=== YOUR ASSIGNMENT ===
Below are entries; copy exactly the lines from the one with "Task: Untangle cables" through the one with "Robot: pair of", both included, and leave out the rest.

=== MATERIAL PROVIDED ===
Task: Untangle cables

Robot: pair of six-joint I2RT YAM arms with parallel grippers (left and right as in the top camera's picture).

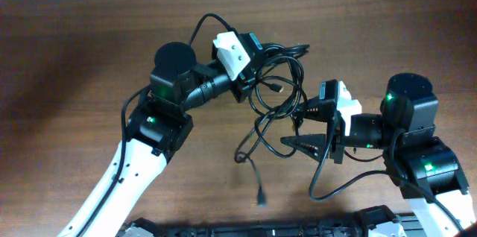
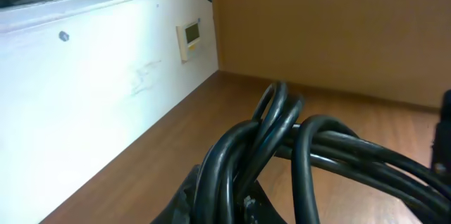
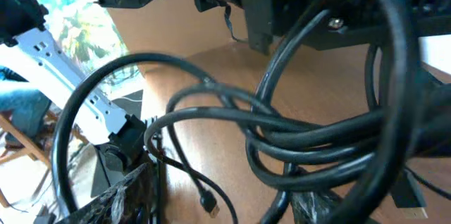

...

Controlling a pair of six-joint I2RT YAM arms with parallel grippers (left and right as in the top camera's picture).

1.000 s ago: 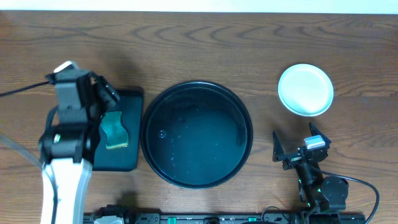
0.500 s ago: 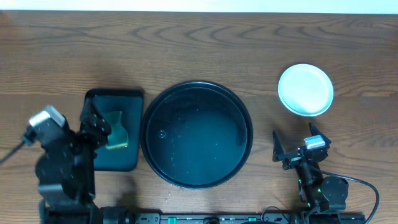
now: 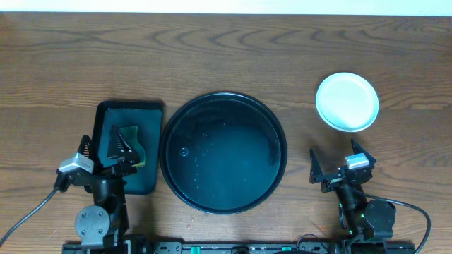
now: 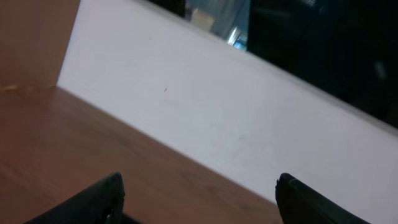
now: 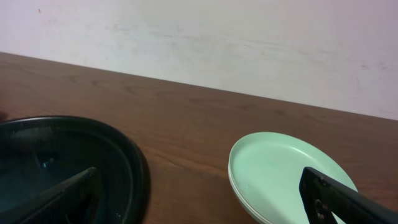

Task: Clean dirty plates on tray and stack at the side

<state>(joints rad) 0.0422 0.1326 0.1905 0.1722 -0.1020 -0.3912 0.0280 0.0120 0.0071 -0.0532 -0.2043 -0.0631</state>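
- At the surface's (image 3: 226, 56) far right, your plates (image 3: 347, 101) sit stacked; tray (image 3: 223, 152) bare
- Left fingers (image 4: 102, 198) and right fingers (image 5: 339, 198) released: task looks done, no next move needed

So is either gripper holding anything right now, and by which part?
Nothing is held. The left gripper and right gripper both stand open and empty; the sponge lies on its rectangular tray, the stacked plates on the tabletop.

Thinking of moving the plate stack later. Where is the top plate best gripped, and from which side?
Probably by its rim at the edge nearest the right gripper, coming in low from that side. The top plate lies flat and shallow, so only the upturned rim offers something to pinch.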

=== RESULT FOR THIS EXERCISE ===
Task: Untangle cables

Robot: pair of six-joint I2RT YAM arms with parallel grippers (left and right as in the top camera's picture).

The exercise calls for nothing more.